Certainly one of the big influences which Davies identifies as harmful was her evangelical background—and purity culture specifically. I don’t think it would be fair to blame all her troubles on this, but certainly it was a primary influence behind her crazy ideas and feelings regarding relationships. This combined with guilt and an absence of instruction on how to approach relationships and sex in a healthy way led to a long string of poor choices. This is why Brenda is passionate about people receiving healthy sex/relationship education and also why she exposes the harms of purity culture. I very much support her in this. (I learned of the circles of sexuality—which inspired my recent blog “Sex Education”—via an interview on Brenda’s podcast, God is Grey.) Davies doesn’t come across as bitter, yet she has still been hurt and she’s not afraid to express anger at the causes.

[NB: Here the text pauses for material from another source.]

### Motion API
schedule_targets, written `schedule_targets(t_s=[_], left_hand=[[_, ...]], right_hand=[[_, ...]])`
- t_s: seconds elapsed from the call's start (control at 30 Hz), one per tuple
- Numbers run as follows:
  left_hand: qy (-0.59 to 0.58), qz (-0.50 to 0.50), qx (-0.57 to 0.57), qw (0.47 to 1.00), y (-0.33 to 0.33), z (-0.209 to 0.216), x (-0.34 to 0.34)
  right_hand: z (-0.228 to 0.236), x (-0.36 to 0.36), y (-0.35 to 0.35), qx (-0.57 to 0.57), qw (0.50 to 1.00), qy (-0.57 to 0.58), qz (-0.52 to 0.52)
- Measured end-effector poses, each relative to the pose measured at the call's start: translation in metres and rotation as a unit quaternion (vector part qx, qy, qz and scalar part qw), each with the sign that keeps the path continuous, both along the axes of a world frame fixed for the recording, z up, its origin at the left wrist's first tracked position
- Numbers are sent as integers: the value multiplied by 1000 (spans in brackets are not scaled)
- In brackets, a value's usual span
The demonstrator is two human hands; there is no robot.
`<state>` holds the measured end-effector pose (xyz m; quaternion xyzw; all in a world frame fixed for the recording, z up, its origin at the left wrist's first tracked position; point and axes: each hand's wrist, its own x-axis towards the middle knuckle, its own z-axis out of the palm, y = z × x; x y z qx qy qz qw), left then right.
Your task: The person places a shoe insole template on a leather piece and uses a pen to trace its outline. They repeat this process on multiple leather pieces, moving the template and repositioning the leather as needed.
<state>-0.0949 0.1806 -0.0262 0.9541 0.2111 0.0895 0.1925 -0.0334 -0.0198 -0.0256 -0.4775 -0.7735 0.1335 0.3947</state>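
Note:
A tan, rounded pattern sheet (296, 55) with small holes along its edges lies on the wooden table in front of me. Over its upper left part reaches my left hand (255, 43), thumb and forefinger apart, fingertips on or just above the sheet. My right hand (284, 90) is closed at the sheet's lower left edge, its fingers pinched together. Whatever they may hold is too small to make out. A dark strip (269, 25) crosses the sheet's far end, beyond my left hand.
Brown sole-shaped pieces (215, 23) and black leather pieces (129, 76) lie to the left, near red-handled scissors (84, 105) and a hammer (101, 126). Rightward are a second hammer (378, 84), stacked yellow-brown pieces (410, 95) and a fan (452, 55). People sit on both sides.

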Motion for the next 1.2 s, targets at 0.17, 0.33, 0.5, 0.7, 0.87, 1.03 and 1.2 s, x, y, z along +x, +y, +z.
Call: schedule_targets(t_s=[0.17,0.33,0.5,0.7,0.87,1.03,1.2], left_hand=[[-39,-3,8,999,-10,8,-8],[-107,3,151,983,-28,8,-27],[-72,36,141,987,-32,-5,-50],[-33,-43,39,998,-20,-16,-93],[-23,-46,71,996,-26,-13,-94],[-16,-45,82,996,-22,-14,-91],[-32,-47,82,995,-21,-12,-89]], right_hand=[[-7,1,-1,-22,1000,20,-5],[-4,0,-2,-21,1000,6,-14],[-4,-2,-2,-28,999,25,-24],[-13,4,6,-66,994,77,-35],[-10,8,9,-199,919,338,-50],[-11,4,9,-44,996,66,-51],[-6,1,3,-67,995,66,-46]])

For those concerned about these kind of things, the book would certainly be R-rated if it were a movie. There is language, sex, and drugs. None of the sex is very explicit, however the number of relationships and the stories related to them make this book read somewhat like a romance novel. (Well, I imagine this to be the case as I haven’t read any romance novels.) Also, Davies sits firmly in the progressive camp and as such, many conservatives will probably respond to her story with sentiments that “she didn’t do it right” or “she didn’t try hard enough” or worst of all, “she deliberately chose to compromise/give into sin”.
With all this said, unfortunately I think the writing in the book is subpar. Davies flows between recounting her experience and sharing her point of view. The stories, especially later in the book, are frequently unclear. This is in contrast to how she verbalizes the same experiences on her podcast and YouTube channel much clearer. In the book, one gets the general gist of what she is saying, but many of the stories feel rushed. It’s as though only the bare bones are covered, but the real emotional sense and importance is lost. Beyond this, it at times became confusing as to who said what and exactly what was going on. In a way though, perhaps this serves the story. Perhaps the jagged writing reflects the sense of living through that period in haze and confusion. Nevertheless, I found this disappointing because I felt it could have been so much better.
Due to the weaknesses in the writing, I give this book a 2.5 out of 5. However, I still think some people—women in particular—will benefit from reading this book. I believe it will help women understand their own stories, help them to learn how to be healthier in relationships, give them a better picture of what healthy relationships should be like, and let them know they’re not alone in their experiences.